BRIEF: Please output the section of the listing below that opens with the line containing "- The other" and closes with the line containing "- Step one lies", exactly and with nothing else.

DATA EXTRACT:

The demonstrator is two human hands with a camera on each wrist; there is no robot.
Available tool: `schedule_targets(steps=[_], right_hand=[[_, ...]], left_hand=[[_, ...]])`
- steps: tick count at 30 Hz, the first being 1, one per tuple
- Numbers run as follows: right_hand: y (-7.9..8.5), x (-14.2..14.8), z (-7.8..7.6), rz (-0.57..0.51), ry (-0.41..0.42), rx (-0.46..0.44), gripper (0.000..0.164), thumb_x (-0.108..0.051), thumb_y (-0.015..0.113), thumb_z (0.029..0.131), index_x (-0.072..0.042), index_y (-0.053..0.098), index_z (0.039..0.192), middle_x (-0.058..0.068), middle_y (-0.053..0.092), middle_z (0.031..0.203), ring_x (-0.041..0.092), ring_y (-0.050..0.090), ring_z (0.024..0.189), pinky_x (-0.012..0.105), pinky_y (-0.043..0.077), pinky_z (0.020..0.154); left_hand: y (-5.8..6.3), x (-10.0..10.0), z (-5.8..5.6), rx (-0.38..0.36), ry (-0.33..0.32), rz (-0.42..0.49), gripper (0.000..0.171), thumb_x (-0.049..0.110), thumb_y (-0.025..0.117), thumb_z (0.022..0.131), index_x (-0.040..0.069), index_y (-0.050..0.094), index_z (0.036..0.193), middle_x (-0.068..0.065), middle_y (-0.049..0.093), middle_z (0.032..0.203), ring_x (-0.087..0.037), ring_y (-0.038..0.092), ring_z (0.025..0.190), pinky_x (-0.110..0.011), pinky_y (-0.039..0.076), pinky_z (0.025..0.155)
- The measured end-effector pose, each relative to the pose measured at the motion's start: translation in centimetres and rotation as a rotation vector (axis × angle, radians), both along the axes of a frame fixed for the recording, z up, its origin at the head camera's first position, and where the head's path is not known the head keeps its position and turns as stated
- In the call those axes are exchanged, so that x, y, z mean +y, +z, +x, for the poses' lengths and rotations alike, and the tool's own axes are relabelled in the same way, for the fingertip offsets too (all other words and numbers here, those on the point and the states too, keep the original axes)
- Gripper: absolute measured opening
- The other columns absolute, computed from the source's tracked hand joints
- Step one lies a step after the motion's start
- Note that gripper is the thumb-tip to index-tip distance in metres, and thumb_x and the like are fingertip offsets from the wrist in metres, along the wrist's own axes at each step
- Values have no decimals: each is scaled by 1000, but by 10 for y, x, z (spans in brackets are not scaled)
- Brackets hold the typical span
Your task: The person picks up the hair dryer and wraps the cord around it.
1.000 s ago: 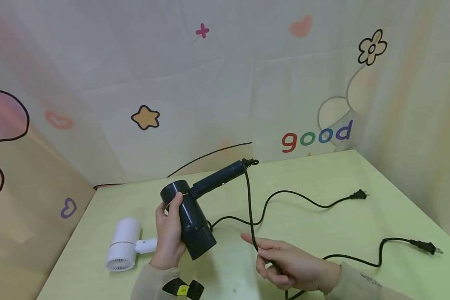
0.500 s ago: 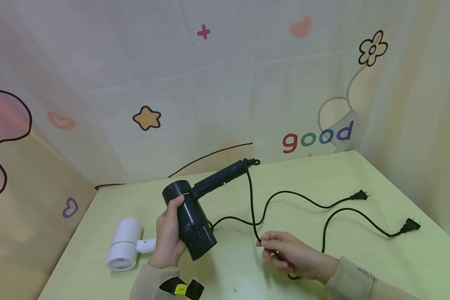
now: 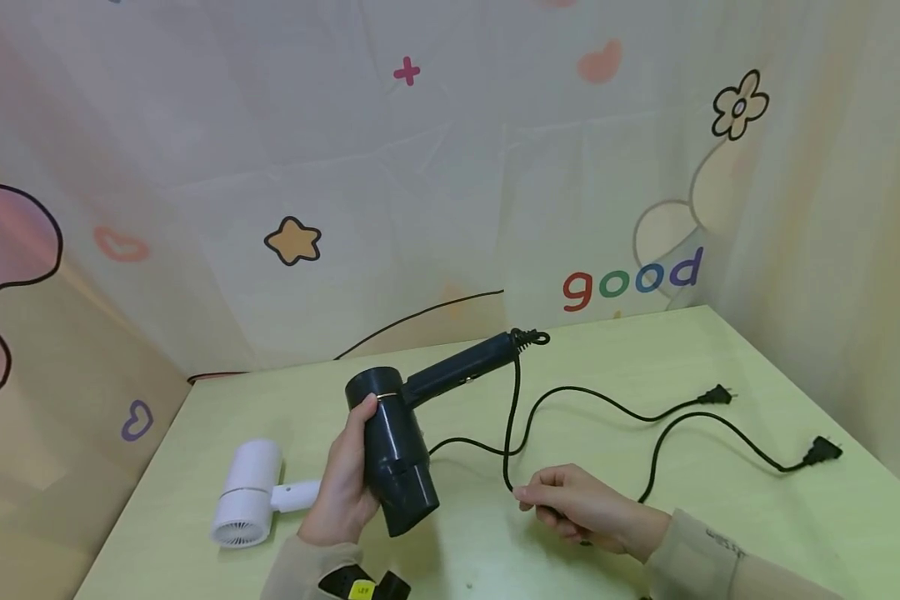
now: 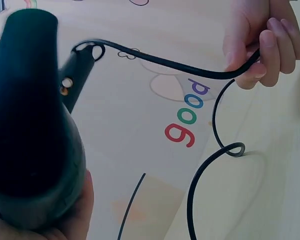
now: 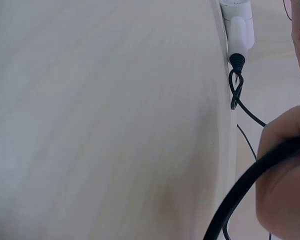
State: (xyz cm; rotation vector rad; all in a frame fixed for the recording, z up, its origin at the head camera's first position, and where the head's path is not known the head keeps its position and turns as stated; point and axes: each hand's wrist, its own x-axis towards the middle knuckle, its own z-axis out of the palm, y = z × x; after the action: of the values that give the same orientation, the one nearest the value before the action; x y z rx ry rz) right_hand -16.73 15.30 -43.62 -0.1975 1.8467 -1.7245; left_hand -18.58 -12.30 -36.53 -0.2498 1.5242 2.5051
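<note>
My left hand (image 3: 345, 487) grips the barrel of a dark navy hair dryer (image 3: 397, 450), holding it above the table with the handle pointing up and to the right. From the handle's end a black power cord (image 3: 512, 417) hangs down to my right hand (image 3: 592, 508), which pinches it between thumb and curled fingers. In the left wrist view the dryer's nozzle (image 4: 25, 100) fills the left side, and the cord (image 4: 175, 65) stretches across to the other hand. The right wrist view shows the cord (image 5: 240, 187) running over the fingers.
A white hair dryer (image 3: 246, 496) lies at the left of the pale green table (image 3: 150, 533), its handle partly behind my left wrist. Two black plugs, one farther back (image 3: 716, 395) and one nearer (image 3: 822, 450), lie on the right with their cords. A printed curtain (image 3: 450, 167) stands behind.
The navy dryer has shifted slightly right in my left hand's grip. My right hand's extended index finger has curled onto the cord. The nearer plug has moved back and left.
</note>
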Motion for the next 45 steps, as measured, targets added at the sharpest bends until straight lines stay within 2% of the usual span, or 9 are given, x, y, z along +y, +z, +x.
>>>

TASK RESPONSE:
- The other columns absolute, computed from the source's tracked hand joints
- Step one lies a step after the motion's start

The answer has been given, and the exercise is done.